Exercise directions
Reproduce precisely the lines of the listing below, starting with the line that contains "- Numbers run" and stopping after the line that contains "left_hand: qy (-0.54"; include nothing else.

Recorded information
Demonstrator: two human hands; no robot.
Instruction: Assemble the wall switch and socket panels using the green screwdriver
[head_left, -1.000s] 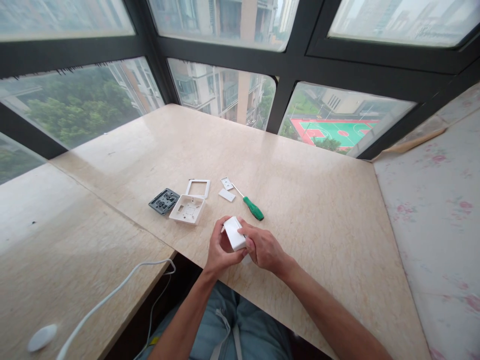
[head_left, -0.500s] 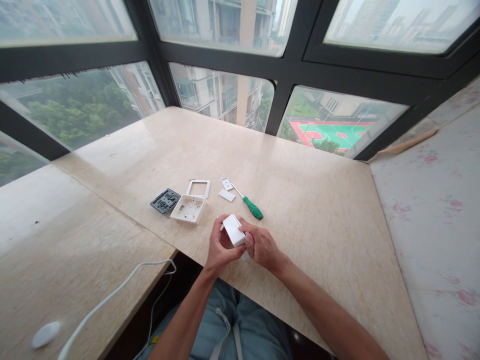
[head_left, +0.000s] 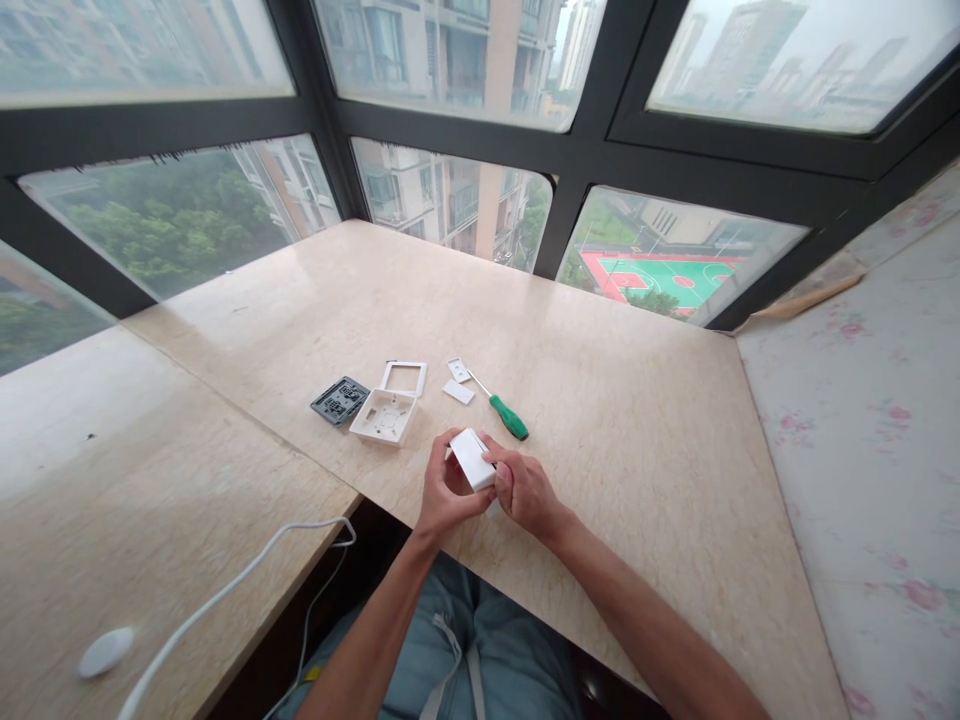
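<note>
I hold a small white plastic switch part [head_left: 472, 458] just above the near edge of the marble sill, gripped from both sides. My left hand [head_left: 444, 497] wraps it from the left, fingers curled round it. From the right, my right hand [head_left: 525, 492] pinches its edge. Beyond my hands lie a green-handled screwdriver [head_left: 507, 416], two small white pieces [head_left: 457, 380], a white square frame [head_left: 404, 378], a white back box [head_left: 383, 416] and a dark grey switch module [head_left: 340, 400].
The marble sill [head_left: 637, 400] runs along dark-framed windows. A lower marble slab [head_left: 112, 480] on the left carries a white cable [head_left: 225, 590] with an oval inline switch [head_left: 105, 652]. A floral-patterned surface [head_left: 885, 420] borders the right.
The view has shifted slightly. Both hands stay on the white part and have turned it a little; nothing on the sill has moved.
</note>
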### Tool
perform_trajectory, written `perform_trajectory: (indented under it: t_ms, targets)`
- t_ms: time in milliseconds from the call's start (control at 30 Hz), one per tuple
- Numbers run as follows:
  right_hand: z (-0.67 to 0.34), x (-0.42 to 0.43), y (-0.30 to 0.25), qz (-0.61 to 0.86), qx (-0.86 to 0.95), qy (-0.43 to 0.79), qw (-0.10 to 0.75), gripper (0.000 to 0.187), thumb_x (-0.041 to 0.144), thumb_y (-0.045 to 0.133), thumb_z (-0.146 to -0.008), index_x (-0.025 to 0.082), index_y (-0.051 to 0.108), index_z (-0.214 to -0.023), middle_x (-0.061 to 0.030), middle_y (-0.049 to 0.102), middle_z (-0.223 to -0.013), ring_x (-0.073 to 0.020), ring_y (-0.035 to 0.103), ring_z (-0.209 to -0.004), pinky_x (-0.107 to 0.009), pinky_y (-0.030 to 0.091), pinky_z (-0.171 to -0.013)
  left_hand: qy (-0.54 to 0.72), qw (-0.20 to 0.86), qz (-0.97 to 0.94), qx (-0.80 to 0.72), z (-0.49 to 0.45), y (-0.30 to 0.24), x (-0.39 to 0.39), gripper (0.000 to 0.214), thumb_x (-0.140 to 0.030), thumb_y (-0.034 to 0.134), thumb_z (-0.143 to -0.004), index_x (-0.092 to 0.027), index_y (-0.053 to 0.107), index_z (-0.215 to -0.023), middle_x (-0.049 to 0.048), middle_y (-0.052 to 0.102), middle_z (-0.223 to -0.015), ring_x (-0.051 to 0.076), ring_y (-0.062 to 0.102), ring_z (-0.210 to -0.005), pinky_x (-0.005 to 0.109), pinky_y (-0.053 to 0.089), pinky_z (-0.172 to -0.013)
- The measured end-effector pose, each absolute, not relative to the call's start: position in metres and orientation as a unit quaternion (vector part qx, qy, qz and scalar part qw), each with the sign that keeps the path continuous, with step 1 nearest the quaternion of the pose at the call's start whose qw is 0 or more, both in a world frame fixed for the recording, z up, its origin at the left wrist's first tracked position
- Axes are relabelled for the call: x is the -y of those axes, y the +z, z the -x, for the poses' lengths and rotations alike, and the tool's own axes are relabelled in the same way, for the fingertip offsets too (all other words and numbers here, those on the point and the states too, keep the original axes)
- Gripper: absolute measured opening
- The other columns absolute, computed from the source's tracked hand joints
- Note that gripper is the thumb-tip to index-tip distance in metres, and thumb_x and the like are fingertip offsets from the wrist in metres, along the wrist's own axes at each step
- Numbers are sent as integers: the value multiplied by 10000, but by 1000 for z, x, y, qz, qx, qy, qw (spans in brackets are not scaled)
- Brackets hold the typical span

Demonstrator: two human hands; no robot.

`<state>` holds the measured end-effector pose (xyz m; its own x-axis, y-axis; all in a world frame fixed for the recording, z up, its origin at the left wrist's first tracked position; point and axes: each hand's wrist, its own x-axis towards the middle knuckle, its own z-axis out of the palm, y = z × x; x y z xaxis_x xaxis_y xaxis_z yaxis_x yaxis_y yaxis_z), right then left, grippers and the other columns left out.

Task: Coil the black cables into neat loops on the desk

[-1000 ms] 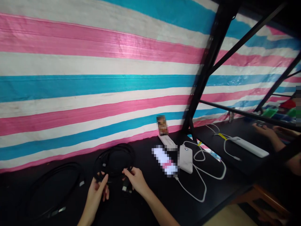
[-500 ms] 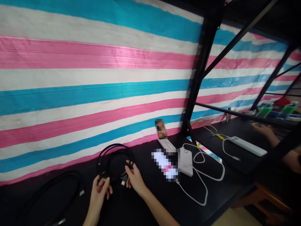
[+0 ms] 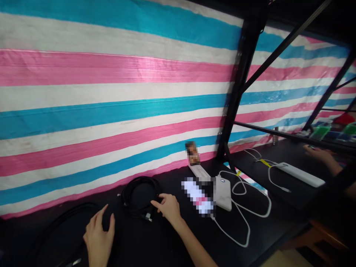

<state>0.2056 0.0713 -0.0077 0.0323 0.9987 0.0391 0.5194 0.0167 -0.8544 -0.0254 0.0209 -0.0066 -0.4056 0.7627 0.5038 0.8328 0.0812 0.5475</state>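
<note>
A black USB cable [image 3: 125, 202], wound into a round coil, lies on the black table near the striped sheet. Its metal plug [image 3: 148, 216] points toward me. At the coil's right edge is my right hand [image 3: 170, 209], thumb and fingers slightly apart and bent; they look to be resting against it without gripping. My left hand [image 3: 98, 235] is open and empty, thumb and fingers spread, left of that coil. Beside it, a second black cable [image 3: 59, 218] lies in a looser loop, its plug [image 3: 75, 262] at the lower edge, partly dark.
To the right lie a lit phone [image 3: 196, 196], blurred by pixelation, and a white power bank [image 3: 223, 193] with white cables [image 3: 247, 233]. A black metal frame post [image 3: 235, 92] rises behind. Beyond it are a white power strip [image 3: 302, 174] and another person's hand [image 3: 322, 154].
My left hand has let go of the coiled cable and moved left, opening. The coil now lies flat and rounder on the table. My right hand has loosened at its edge.
</note>
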Motion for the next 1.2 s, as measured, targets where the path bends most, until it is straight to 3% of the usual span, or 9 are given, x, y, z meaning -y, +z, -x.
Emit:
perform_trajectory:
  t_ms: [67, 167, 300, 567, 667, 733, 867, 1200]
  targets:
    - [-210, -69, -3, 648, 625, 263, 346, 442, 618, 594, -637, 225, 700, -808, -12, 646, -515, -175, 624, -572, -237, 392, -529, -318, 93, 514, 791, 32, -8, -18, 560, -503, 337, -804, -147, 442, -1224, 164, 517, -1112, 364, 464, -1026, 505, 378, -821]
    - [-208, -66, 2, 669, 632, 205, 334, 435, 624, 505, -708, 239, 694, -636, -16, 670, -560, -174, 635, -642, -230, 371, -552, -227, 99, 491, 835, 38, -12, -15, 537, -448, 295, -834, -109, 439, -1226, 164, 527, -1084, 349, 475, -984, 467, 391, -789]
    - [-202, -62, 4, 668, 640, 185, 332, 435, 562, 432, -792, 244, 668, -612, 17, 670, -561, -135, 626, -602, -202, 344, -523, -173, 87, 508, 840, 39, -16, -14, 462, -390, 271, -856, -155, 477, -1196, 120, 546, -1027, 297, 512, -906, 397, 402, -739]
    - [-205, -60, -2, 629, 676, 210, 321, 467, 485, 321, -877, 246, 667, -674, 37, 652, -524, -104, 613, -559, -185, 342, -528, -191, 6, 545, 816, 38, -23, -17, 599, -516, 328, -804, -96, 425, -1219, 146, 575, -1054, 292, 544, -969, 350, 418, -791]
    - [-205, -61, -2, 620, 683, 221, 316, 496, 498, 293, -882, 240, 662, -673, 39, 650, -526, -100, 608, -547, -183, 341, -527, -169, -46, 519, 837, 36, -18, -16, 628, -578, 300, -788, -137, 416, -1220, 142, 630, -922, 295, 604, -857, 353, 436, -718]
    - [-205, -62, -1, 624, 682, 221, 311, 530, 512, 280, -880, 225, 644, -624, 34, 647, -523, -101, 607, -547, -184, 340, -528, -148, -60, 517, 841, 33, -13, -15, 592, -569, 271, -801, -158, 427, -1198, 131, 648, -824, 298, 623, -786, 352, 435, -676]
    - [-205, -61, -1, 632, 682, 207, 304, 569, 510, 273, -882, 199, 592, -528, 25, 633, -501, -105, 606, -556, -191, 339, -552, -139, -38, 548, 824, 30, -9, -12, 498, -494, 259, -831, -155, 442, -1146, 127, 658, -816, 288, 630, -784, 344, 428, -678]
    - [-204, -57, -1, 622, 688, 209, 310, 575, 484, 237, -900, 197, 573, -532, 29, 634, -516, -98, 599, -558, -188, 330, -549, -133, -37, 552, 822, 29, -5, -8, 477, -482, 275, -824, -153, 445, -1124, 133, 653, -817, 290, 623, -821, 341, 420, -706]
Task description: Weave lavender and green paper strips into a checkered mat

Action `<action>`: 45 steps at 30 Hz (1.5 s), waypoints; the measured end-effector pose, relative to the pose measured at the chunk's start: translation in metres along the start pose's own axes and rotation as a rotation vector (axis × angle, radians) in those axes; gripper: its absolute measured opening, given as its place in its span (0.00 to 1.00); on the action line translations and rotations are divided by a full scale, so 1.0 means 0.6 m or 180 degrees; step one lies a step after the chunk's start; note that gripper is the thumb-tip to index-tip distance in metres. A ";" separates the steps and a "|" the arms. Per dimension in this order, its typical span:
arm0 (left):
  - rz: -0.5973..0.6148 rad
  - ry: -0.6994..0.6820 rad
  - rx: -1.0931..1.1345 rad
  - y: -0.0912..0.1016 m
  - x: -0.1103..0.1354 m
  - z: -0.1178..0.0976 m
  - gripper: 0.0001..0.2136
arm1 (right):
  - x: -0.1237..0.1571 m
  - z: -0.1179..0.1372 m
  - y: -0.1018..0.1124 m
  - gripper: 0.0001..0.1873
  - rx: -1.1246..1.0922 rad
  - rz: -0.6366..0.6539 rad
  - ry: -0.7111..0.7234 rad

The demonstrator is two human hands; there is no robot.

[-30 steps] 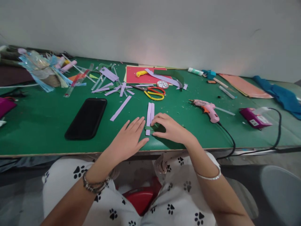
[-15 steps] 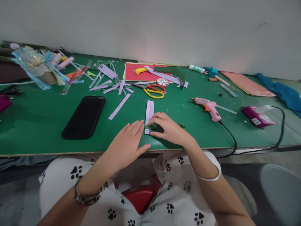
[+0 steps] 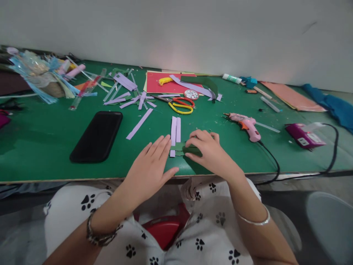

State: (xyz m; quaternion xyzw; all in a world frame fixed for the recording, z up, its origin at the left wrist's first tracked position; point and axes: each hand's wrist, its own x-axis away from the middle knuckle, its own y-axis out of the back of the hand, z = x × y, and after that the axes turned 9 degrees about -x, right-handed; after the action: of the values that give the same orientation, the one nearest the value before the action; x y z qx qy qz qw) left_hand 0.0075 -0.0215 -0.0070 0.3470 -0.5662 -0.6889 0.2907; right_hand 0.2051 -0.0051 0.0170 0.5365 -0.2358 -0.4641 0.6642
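Note:
My left hand (image 3: 150,167) lies flat on the green table (image 3: 49,140), fingers stretched out, its tips just left of two lilac paper strips (image 3: 174,133) laid side by side. My right hand (image 3: 210,151) is curled on a dark green paper strip (image 3: 184,148) that crosses the lower ends of the lilac strips. Thumb and fingers pinch that green strip at its right part.
A black phone (image 3: 97,136) lies left of my hands. Yellow-red scissors (image 3: 180,105), red card (image 3: 165,84) and loose lilac strips (image 3: 129,99) sit behind. A pink glue gun (image 3: 245,125) with its cable lies to the right, then a purple box (image 3: 303,135). Craft clutter (image 3: 41,75) fills the far left.
My right hand has shifted a little to the right along the green strip, which now shows across the lilac strips. My left hand has stayed flat in place.

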 end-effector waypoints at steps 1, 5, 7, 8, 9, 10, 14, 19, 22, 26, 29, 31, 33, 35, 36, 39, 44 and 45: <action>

Exercise solution
- Numbers run as follows:
  right_hand: z (-0.67 to 0.34), x (-0.42 to 0.43), y (-0.30 to 0.25), qz (-0.61 to 0.86), qx (-0.86 to 0.95), qy (-0.43 to 0.79), qw (-0.10 to 0.75), gripper (0.000 to 0.187), thumb_x (-0.041 to 0.144), thumb_y (-0.045 to 0.133), thumb_z (-0.146 to -0.008), index_x (-0.025 to 0.082), index_y (-0.051 to 0.108), index_z (-0.214 to -0.023), middle_x (-0.061 to 0.030), middle_y (-0.049 to 0.102), middle_z (-0.223 to -0.013), ring_x (-0.073 to 0.020), ring_y (-0.035 to 0.103), ring_z (-0.209 to -0.004), pinky_x (-0.107 to 0.009), pinky_y (-0.030 to 0.091), pinky_z (-0.171 to -0.013)
  left_hand: qy (-0.54 to 0.72), qw (-0.20 to 0.86), qz (-0.97 to 0.94), qx (-0.80 to 0.72), z (-0.49 to 0.45), y (-0.30 to 0.24), x (-0.39 to 0.39), gripper (0.000 to 0.214), thumb_x (-0.140 to 0.030), thumb_y (-0.034 to 0.134), thumb_z (-0.143 to -0.004), index_x (-0.092 to 0.027), index_y (-0.053 to 0.107), index_z (-0.215 to -0.023), middle_x (-0.049 to 0.048), middle_y (-0.052 to 0.102), middle_z (-0.223 to -0.015), ring_x (-0.051 to 0.076), ring_y (-0.062 to 0.102), ring_z (-0.210 to -0.005), pinky_x (-0.005 to 0.109), pinky_y (-0.053 to 0.089), pinky_z (-0.172 to -0.013)

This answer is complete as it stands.